## Task description
All the lines below need to be transcribed exactly. Pictures get left out.

※ ※ ※

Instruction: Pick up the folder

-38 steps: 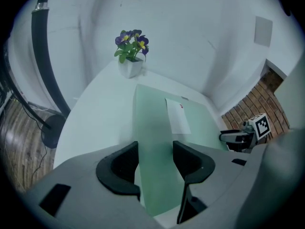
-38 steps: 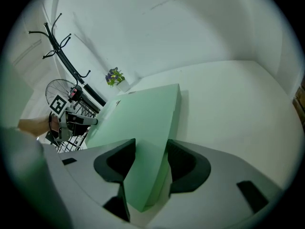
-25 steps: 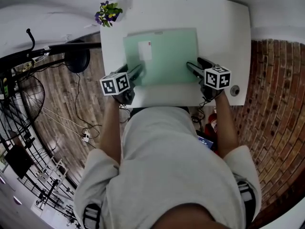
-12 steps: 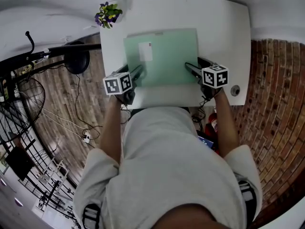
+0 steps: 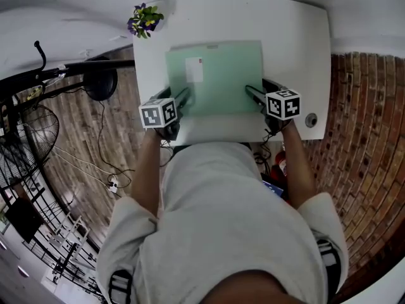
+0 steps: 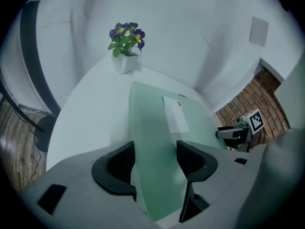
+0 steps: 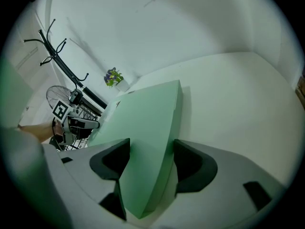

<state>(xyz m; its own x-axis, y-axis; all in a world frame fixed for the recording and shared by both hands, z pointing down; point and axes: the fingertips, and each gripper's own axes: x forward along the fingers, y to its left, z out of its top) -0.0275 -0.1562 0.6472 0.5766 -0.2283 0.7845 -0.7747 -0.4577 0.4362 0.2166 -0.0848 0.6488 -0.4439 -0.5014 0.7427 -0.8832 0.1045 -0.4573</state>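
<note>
A pale green folder (image 5: 218, 81) with a white label (image 5: 194, 69) lies on the white table (image 5: 297, 37). My left gripper (image 5: 183, 96) is at its near left corner and my right gripper (image 5: 253, 92) at its near right corner. In the left gripper view the folder (image 6: 155, 128) runs between the jaws of my left gripper (image 6: 155, 151), which stand apart with its left edge by the left jaw. In the right gripper view the folder (image 7: 147, 123) fills the gap of my right gripper (image 7: 151, 151), whose jaws are also apart, with the folder's thick edge beside the right jaw.
A small potted plant (image 5: 143, 19) stands at the table's far left corner. A round grommet (image 5: 311, 120) sits near the front right edge. A fan (image 5: 31, 132) stands on the wood floor to the left; a brick surface (image 5: 361, 138) lies to the right.
Both grippers have moved a little inward, onto the folder's near corners. The folder has hardly moved.
</note>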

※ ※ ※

## Your response
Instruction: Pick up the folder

-38 steps: 
-38 steps: 
-25 steps: 
-12 steps: 
+0 steps: 
+0 steps: 
+0 steps: 

<state>(xyz m; its own x-axis, y-axis; all in a world frame fixed for the recording and shared by both hands, z pointing down; point and axes: the fingertips, and each gripper's own axes: x forward along the fingers, y to its left, z out of its top) -0.0275 -0.1562 0.6472 0.5766 -0.2283 0.7845 -0.7747 -0.4577 0.4362 0.2166 -0.0848 0.6488 -0.4439 -0.5014 0.7427 -0.8832 0.1045 -0.4573</state>
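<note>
A pale green folder (image 5: 218, 81) with a white label (image 5: 194, 69) lies on the white table (image 5: 297, 37). My left gripper (image 5: 183, 96) is at its near left corner and my right gripper (image 5: 253, 92) at its near right corner. In the left gripper view the folder (image 6: 155, 128) runs between the jaws of my left gripper (image 6: 155, 151), which stand apart with its left edge by the left jaw. In the right gripper view the folder (image 7: 147, 123) fills the gap of my right gripper (image 7: 151, 151), whose jaws are also apart, with the folder's thick edge beside the right jaw.
A small potted plant (image 5: 143, 19) stands at the table's far left corner. A round grommet (image 5: 311, 120) sits near the front right edge. A fan (image 5: 31, 132) stands on the wood floor to the left; a brick surface (image 5: 361, 138) lies to the right.
Both grippers have moved a little inward, onto the folder's near corners. The folder has hardly moved.
</note>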

That finishes the answer to the exercise.